Traditionalists from outside Far Hills have been sharing their dissatisfaction with the direction of the USGA for years. In 2005 former PGA Tour commissioner Deane Beman sent a letter to Fred Ridley, Driver's predecessor, questioning the willingness of the USGA to stand up for the game. Jack Nicklaus, blaming distance for the increasing irrelevance of thousands of quality golf courses, has been advocating a rollback of the ball for years. Under Hootie Johnson, Augusta National seriously considered designating a shorter ball for Masters use. Geoff Shackelford, author, course architect and avowed traditionalist, is among those who closely track the USGA. He says the association's apparent lack of will on distance is causing the USGA to lose ground not only with staffers and the game's insiders, but with its very bread and butter: golfers.

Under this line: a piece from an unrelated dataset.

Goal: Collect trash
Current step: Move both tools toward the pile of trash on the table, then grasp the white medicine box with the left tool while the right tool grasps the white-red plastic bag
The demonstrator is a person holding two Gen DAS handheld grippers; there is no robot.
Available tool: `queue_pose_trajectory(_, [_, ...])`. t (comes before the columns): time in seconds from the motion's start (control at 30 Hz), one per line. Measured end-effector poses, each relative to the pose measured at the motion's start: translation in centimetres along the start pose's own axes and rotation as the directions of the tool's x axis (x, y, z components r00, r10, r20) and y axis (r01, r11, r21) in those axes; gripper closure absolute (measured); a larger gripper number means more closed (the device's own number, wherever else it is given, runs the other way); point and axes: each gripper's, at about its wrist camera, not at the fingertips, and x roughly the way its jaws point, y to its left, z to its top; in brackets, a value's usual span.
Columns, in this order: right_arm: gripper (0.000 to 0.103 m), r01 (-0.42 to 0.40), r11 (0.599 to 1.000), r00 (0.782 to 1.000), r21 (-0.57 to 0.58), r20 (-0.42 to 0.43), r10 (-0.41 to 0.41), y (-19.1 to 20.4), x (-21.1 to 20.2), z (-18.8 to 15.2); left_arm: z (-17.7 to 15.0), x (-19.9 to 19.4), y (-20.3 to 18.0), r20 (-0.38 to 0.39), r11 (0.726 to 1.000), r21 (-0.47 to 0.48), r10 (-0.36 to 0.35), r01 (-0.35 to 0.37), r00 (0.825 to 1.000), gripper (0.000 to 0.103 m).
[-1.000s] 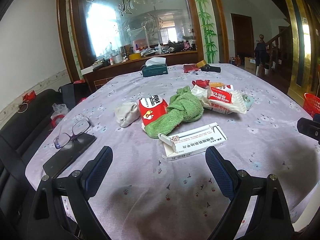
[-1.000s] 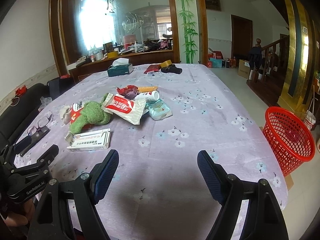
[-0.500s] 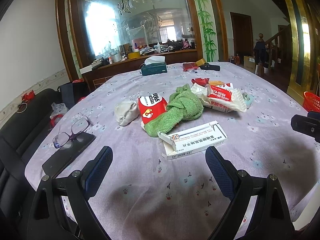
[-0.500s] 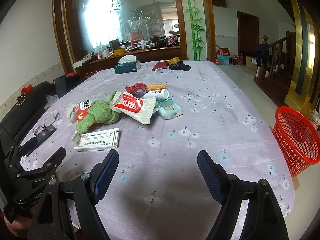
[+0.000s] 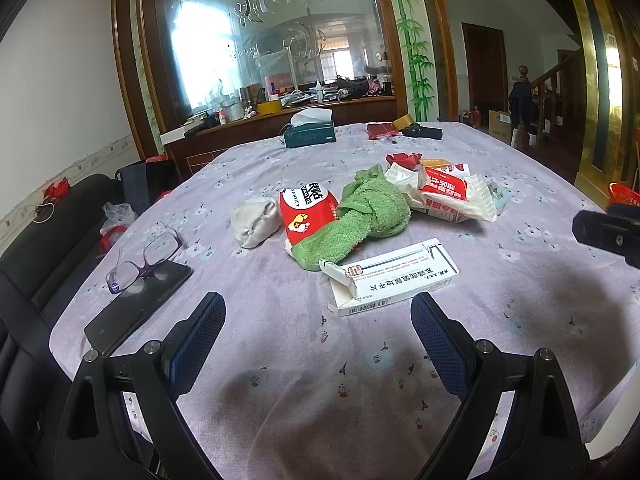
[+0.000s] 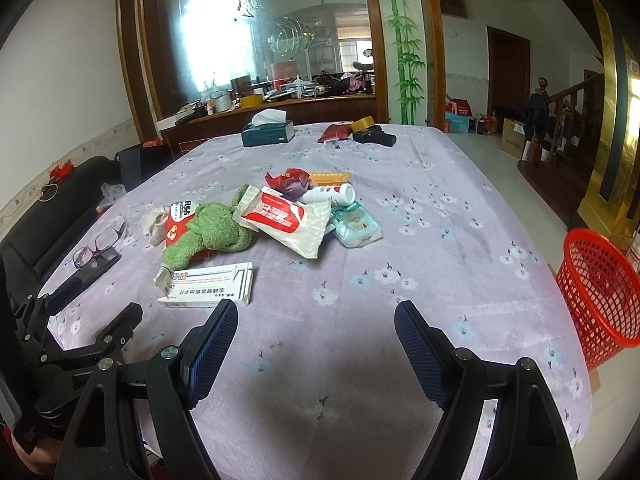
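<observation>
Lilac cloth printed with small flowers covers the table (image 5: pixel 520 280) in the left wrist view. The left gripper (image 5: pixel 316 344) hangs above its near edge with both blue-padded fingers (image 5: pixel 196 340) spread wide and nothing between them. Just beyond lies a flat white medicine box (image 5: pixel 396 280), one end flap torn open, with dark print on top. Behind it a knotted green towel (image 5: pixel 360 220) rests against a red and white packet (image 5: pixel 306 210), and a grey-white cloth bundle (image 5: pixel 254 220) sits to the left of that. Right of the towel is a white and red wrapper (image 5: pixel 448 196), crumpled. Far back stands a dark green tissue box (image 5: pixel 310 134) with a white tissue sticking out of its top. Near left, a pair of glasses (image 5: pixel 140 256) lies on a black phone (image 5: pixel 136 304). The right gripper (image 5: pixel 604 232) shows as a dark shape at the right edge.

From the right wrist view, the right gripper (image 6: pixel 316 348) also hovers over bare cloth, fingers wide apart and empty. The medicine box (image 6: pixel 208 284) lies just beyond its left finger. The pile spreads farther off: towel (image 6: pixel 212 232), wrapper (image 6: pixel 292 220), a pale teal wipes pack (image 6: pixel 356 224), a white bottle (image 6: pixel 330 194) lying on its side, a crumpled dark red wrapper (image 6: pixel 288 180). A red mesh basket (image 6: pixel 600 296) stands on the floor off the table's right side; its inside is not visible from this angle.
</observation>
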Motion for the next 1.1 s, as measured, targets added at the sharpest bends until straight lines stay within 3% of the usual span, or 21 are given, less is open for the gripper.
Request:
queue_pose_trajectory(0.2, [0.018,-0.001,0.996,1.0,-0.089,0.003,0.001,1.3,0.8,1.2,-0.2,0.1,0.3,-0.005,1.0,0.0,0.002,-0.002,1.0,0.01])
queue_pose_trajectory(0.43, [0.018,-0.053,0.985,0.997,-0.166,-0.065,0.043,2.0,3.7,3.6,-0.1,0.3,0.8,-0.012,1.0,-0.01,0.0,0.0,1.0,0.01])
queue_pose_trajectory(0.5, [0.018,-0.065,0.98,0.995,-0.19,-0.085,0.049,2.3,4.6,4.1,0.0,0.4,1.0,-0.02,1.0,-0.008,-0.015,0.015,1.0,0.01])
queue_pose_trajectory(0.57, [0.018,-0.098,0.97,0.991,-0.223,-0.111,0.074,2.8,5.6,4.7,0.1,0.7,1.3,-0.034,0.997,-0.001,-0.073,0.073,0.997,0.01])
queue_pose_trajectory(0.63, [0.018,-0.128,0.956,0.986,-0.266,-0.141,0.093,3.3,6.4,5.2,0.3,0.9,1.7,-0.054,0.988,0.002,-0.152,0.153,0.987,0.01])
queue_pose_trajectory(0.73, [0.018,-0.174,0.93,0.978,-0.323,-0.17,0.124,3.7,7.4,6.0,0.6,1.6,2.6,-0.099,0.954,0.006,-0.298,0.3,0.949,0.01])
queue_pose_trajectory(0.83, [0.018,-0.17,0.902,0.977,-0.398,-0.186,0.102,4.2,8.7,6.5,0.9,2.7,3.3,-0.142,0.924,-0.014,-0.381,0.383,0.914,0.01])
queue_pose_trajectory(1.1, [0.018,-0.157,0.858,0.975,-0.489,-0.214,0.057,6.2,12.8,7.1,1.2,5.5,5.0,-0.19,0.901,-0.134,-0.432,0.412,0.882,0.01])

"They're irrelevant with the manufacturers, they're irrelevant, or getting there, with the tours and they're irrelevant to the good player at the elite clubs in the United States," says Shackelford. "They've lost the last people they'd hoped would be on their side."

One eye-opening example of the USGA's tenuous position can be found in the recent spate of non-conforming drivers that have inadvertently found their way to the market. Nike, Callaway, Cobra and Cleveland offered to replace the offending models with conforming ones, but, says one equipment exec, "The feedback we're getting from retailers is a lot of people have said they actually want to buy one. ... That, to me, is frightening."

Concerns about the association's identity have been exacerbated by actions taken by Driver and/or the executive committee on other issues, actions seen by many as less than central, or even contradictory, to the USGA's mission. Among recent examples:

Micromanagement: One of the most stultifying trends at Golf House is the diminishing role of staff. The executive committee is supposed to act as a resource for staff, but it's the staff, under the direction of the CEO (in this case, USGA executive director David Fay), which is responsible for generating ideas, presenting them to the board, getting approval and pursuing the work. Today that is decreasingly the case.

"[The sense is] the top 60 or 70 staff people are not sitting at the table anymore," says a former USGA employee. "You have executive committee members summoning specific staff to the table, sending them away and deciding things, and sometimes not even telling them what they've decided or--even discussed." Says one current staffer, "The last two administrations have been very hands-on. Personally, I'd say too much. I think they've gone too far."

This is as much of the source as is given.